Люк снова повернулся к бородачу, но тот продолжал разглядывать дерево, по-прежнему не обращая внимания на Люка. Может глухой? Или?..

— Прошу прощения, — сказал Люк, а когда не получил ответа, у него родилось страшное подозрение. Он шагнул вперед и осторожно коснулся плеча мужчины. Тот чуть вздрогнул, протянул руку и машинально потер плечо, не отводя, однако взгляда от дерева.

«Что бы он сделал, если бы я размахнулся и ударил его», подумал Люк. Вместо этого он вытянул руку и повел ею взад-вперед перед лицом мужчины. Бородач моргнул, снял очки, потер сначала один глаз, потом второй, снова надел очки и опять уставился на дерево.

Люк вздрогнул и пошел дальше.

"Боже, — сказал он сам себе, — он меня не видит, не слышит и не верит в то, что я здесь, перед ним. Точно так же, как я не верю...

И все же, когда я его коснулся, он это почувствовал, хотя...

Слепота истерического происхождения, объяснил мне доктор Снайдер, когда я спросил его, почему — если существуют марсиане — я не вижу пустых пятен, сквозь которые ничего не видно, даже если не замечаю самих марсиан.

Он объяснил мне еще, что я...

Точно как этот человек..."

Недалеко стояла еще одна скамейка, и Люк сел на нее, повернув голову, чтобы видеть бородача, все еще сидящего на своей лавке метрах в двадцати дальше. Все так же смотрящего на дерево.

"На что-то, чего там нет, — подумал Люк. — Или на что-то, чего там нет для меня, но существует для него. И кто же из нас прав?

Он думает, что меня нет, а я думаю, что я есть... и кто прав в этом немом споре?

Видимо, я; по этому вопросу, если не по всем другим. Я мыслю, следовательно существую.

Но откуда мне знать, существует ли он?

Почему он не может быть плодом моего воображения?

Глупый солипсизм — пример сомнений, которые каждый переживает в возрасте созревания, а потом освобождается от них.

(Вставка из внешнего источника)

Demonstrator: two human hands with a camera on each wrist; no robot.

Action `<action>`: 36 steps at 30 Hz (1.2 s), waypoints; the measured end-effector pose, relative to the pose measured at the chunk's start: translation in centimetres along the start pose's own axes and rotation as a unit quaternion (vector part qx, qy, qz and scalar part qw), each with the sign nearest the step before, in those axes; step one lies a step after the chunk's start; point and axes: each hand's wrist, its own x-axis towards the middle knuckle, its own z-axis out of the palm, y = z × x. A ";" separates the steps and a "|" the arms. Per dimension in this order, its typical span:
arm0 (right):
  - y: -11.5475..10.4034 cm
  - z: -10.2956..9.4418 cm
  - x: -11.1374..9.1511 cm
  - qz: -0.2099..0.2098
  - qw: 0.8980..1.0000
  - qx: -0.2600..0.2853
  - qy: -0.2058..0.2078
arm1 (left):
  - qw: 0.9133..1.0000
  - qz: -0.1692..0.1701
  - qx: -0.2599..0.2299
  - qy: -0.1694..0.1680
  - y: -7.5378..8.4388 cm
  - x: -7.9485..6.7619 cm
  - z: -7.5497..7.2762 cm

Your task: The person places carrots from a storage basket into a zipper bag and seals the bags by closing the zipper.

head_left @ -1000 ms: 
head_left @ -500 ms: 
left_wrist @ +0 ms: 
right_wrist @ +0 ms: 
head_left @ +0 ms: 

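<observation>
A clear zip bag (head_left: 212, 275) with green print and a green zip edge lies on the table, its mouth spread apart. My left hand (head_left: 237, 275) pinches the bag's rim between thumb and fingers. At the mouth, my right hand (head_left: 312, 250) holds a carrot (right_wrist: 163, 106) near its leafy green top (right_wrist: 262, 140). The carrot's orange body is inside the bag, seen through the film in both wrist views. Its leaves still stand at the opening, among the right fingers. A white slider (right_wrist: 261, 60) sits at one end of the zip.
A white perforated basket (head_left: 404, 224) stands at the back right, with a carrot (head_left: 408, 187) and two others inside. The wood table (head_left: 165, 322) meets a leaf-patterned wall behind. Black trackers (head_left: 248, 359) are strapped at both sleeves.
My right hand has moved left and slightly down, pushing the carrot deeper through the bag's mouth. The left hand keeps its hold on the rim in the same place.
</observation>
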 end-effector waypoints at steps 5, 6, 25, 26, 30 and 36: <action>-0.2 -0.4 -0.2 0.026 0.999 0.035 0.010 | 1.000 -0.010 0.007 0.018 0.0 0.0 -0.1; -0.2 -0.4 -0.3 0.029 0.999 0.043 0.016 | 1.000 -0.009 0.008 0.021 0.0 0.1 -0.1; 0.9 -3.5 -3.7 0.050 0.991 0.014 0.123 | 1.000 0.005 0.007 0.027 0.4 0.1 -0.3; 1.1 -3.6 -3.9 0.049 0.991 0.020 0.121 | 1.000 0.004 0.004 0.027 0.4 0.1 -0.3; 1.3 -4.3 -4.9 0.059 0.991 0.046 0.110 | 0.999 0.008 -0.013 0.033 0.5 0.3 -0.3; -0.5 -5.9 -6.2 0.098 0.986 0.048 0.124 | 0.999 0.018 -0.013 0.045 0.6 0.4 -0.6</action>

Однако это дает пищу для размышлений, когда другие люди и ты начинаете видеть все по-разному.

Не бородач, нет. Это просто еще один псих. Он тут ни при чем.

16

Возможно, — только возможно — что именно короткая встреча Люка с этим человеком подтолкнула его мысли на нужные рельсы.

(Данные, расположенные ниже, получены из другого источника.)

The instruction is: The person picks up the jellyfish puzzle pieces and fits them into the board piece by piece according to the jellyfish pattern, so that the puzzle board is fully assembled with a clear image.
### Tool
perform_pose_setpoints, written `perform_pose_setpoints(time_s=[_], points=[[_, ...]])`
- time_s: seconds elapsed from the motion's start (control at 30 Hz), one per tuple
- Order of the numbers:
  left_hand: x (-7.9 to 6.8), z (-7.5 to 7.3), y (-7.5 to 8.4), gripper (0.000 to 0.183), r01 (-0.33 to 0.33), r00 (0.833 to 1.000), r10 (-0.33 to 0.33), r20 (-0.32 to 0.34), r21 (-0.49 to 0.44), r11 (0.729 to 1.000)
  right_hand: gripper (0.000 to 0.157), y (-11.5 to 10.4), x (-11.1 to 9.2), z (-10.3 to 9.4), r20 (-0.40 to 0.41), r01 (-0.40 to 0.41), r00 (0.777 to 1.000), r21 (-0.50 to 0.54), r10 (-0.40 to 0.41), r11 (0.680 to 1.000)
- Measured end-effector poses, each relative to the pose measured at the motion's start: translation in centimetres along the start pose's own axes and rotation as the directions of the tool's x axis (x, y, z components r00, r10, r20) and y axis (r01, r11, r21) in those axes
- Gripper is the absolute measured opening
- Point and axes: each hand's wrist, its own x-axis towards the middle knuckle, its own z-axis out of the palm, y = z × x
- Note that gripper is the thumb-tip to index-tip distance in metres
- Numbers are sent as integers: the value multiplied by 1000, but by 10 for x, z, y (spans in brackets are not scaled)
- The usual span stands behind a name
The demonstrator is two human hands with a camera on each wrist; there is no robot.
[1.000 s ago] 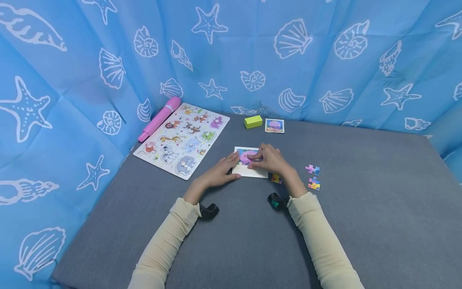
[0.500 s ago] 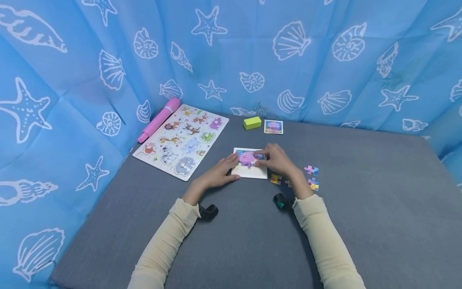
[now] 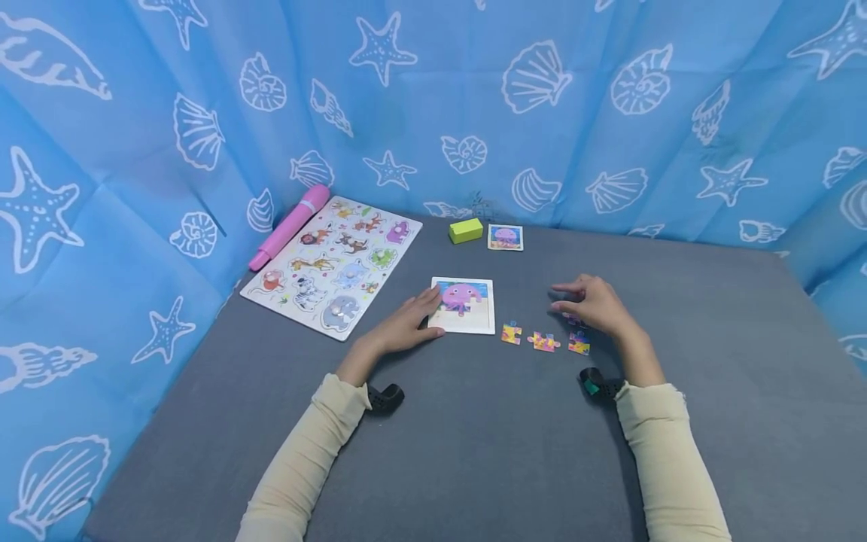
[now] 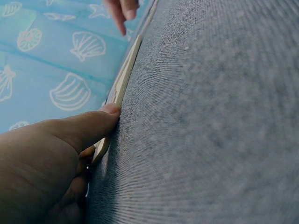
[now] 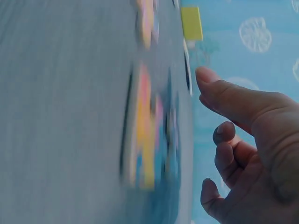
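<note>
A square jigsaw tray point(image 3: 463, 327) lies mid-table, with part of a pink octopus picture point(image 3: 460, 294) fitted in its upper area and bare board below. My left hand point(image 3: 406, 322) holds the tray's left side, thumb at the near edge; in the left wrist view the thumb point(image 4: 93, 123) presses against the tray's edge point(image 4: 122, 81). My right hand point(image 3: 599, 305) hovers over the loose pieces to the right, thumb and forefinger apart with nothing between them. Below it lie a yellow-pink piece point(image 3: 579, 343) and another piece point(image 3: 574, 321), partly hidden by the hand.
Two more loose pieces, a yellow piece point(image 3: 511, 333) and a pink-yellow piece point(image 3: 544, 342), lie right of the tray. Behind stand a lime block point(image 3: 466, 230) and a small octopus picture card point(image 3: 505, 238). An animal puzzle board point(image 3: 332, 263) and a pink tube point(image 3: 291, 227) lie left.
My right hand has let go of a piece in the tray's octopus picture and moved right, over the loose pieces. The left hand stays at the tray. The head view has shifted slightly.
</note>
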Motion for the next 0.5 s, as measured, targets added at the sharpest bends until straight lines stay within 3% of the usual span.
perform_pose_setpoints(time_s=[0.1,0.13,0.27,0.5], points=[[0,0,-1,72,10,1000,-10,-2,8,1000,41,14,-10,-8,-3,-27,1000,-7,27,1000],[-1,-2,5,71,32,999,-32,4,6,999,41,18,-13,-10,-3,-35,999,-1,35,999],[0,-2,7,70,57,998,-58,12,77,995,42,31,-24,-18,19,-79,997,29,78,996],[1,-2,8,70,62,998,-64,14,84,995,48,39,-31,-22,93,-100,991,9,99,995]])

В ту ночь, когда он упился с Грэшемом, прямо перед тем, как вырубиться, появился марсианин, и Люк поругался. «Я тебя придумал», — вспомнил он свои слова.

"Ну и что?

А если это правда? Что если мой разум в пьяном виде признался в том, о чем трезвый не имел даже понятия?

А если солипсизм не так уж и глуп?

Что если Вселенная и все люди внутри нее просто созданы воображением Люка Деверо?

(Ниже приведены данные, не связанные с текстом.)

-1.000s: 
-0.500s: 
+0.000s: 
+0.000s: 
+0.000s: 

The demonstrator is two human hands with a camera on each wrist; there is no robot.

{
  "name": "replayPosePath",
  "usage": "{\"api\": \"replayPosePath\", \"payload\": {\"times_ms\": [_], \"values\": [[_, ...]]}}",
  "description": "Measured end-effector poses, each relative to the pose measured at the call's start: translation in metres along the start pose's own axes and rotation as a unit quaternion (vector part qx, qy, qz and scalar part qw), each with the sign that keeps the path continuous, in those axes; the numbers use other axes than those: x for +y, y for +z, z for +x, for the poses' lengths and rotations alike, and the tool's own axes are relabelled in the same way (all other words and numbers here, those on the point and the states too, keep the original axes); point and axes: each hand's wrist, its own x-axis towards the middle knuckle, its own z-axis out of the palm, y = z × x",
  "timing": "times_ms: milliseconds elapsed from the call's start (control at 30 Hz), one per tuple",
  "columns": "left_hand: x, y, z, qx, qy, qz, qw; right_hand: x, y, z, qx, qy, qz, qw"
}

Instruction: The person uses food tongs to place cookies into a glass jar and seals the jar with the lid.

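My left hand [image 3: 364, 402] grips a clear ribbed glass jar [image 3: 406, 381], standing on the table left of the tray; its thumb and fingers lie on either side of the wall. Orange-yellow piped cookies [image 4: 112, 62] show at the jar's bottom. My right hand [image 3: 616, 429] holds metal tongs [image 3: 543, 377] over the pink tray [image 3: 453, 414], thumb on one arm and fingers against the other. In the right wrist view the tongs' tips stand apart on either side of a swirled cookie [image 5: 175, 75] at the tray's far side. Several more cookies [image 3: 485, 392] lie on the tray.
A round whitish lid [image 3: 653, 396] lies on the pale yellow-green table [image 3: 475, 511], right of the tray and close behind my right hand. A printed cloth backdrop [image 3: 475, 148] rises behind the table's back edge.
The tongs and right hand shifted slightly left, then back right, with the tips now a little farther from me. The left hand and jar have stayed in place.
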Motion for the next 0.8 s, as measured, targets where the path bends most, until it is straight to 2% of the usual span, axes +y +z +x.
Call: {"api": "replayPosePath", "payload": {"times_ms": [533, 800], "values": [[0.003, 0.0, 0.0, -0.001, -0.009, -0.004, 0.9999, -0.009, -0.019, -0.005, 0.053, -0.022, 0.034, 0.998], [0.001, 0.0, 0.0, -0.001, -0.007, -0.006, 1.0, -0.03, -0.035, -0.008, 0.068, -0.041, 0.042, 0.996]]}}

Что если это я, Люк Деверо, придумал марсиан в ночь появления, когда сидел в одиночестве в домике" Картера Бенсона под Индио?"

Люк встал и снова пошел, да побыстрее, чтобы ускорить работу мозга. Он сосредоточился на том вечере. Перед тем, как в дверь постучали ему пришла идея фантастического романа, который он пытался написать. Он еще подумал тогда: «что было бы, если бы марсиане...»

Однако продолжения мысли он никак не мог вспомнить. Ее прервал стук марсианина.

Вот только прервал ли?

А если — даже сознание не сформулировало эту мысль до конца — она закончилась уже в его подсознании: — что было бы, если бы марсиане оказались маленькими зелеными человечками, видимыми, но и бесплотными, а через секунду один из них постучал бы в дверь и сказал бы «Привет, Джонни. Это Земля?» И с этого места идея развивалась.

Почему бы и нет?

А вот почему: он напридумывал уже сотни возможных ситуаций, если учесть короткие рассказы, но ни одна из них не воплотилась в тот момент, когда он о ней думал.